# Modeling Data Clean:

This script does the following:
- Loads our main joined dataset 
- Creates features
  - Compute rolling averages of prior pm2.5 levels
  - One-hot encode categorical features: school_region, month
  - Get year from date
- Saves the dataset
- This final dataset should be used in modeling. We should be able to load and join cornelia's data to this final dataset to have a script cornelia can run on her end. 
  

In [4]:
# optional.
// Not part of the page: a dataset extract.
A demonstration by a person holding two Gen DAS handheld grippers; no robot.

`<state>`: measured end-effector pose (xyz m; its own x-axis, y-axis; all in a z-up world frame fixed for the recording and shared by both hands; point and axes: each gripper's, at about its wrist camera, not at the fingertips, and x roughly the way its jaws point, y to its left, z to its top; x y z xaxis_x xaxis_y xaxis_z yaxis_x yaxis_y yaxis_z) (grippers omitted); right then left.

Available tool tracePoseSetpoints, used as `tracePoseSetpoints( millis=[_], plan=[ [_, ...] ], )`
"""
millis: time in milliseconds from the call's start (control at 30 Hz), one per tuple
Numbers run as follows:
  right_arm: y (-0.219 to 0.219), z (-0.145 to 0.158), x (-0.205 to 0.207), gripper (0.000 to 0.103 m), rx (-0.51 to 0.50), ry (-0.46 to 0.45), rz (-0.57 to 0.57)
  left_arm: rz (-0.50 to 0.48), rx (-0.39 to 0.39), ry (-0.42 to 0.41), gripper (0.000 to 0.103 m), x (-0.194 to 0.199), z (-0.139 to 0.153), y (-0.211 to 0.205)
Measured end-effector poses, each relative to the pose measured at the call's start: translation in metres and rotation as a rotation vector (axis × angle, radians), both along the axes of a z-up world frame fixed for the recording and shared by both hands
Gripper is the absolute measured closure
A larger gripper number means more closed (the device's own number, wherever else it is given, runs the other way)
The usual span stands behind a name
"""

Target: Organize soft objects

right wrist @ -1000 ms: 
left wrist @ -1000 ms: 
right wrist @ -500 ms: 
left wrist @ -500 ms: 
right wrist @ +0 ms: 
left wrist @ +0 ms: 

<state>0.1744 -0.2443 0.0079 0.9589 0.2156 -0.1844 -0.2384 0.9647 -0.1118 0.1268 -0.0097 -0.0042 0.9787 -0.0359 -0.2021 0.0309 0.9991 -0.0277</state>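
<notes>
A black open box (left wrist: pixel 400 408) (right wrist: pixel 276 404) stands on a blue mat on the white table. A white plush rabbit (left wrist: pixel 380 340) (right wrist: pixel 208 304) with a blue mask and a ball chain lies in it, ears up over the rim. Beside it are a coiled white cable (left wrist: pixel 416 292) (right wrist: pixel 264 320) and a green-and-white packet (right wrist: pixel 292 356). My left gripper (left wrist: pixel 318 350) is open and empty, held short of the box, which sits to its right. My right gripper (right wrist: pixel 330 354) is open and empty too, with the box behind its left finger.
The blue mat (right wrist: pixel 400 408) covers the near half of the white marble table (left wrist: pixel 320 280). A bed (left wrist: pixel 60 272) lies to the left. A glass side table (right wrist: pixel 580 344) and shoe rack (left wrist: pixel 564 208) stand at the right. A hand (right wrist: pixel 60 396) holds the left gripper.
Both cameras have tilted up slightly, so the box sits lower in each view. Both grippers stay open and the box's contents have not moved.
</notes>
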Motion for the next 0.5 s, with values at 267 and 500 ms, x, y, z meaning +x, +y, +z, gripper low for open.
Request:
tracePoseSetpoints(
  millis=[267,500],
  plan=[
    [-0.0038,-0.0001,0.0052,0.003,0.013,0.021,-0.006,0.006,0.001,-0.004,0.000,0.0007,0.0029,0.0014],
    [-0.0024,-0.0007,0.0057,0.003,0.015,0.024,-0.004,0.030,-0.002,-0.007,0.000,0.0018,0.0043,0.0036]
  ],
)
I'm getting annoying warnings that I just want to ignore:
import warnings
warnings.simplefilter(action='ignore', category=FutureWarning)

# basics
import pandas as pd 
import numpy as np
import os 
import re
from datetime import datetime
from tqdm.notebook import tqdm
tqdm.pandas()
import requests
import urllib

# plotting
import matplotlib.pyplot as plt
from matplotlib.dates import DateFormatter
import plotly.express as px
import seaborn as sns

# modeling
import statsmodels.api as sm
from sklearn.linear_model import LinearRegression
from statsmodels.sandbox.regression.gmm import IV2SLS

pd.set_option('display.max_columns', None)
pd.options.mode.chained_assignment = None

In [5]:
# local or gdrive
path_source = 'local'

if path_source == 'gdrive':
  from google.colab import drive
  drive.mount('/content/gdrive')
  data_path = '/content/gdrive/MyDrive/Classes/W210_capstone/W210_Capstone/Data'
  #env_path = '/content/gdrive/MyDrive/.env'
  
elif path_source == 'local':
  data_path = '/Users/tj/trevorj@berkeley.edu - Google Drive/My Drive/Classes/W210_capstone/W210_Capstone/Data'
  #env_path = '/content/gdrive/MyDrive/.env'

elif path_source == 'work':
  data_path = '/Users/trevorjohnson/trevorj@berkeley.edu - Google Drive/My Drive/Classes/W210_capstone/W210_Capstone/Data'

# Read in Data

In [6]:
# read in full joined dataset:
df = pd.read_parquet(os.path.join(data_path, 'joined_data/joined_data_with_temperatures_10-16-22/'))

# Clean Main Data

In [7]:
print(f'starting row count: {df.shape[0]}')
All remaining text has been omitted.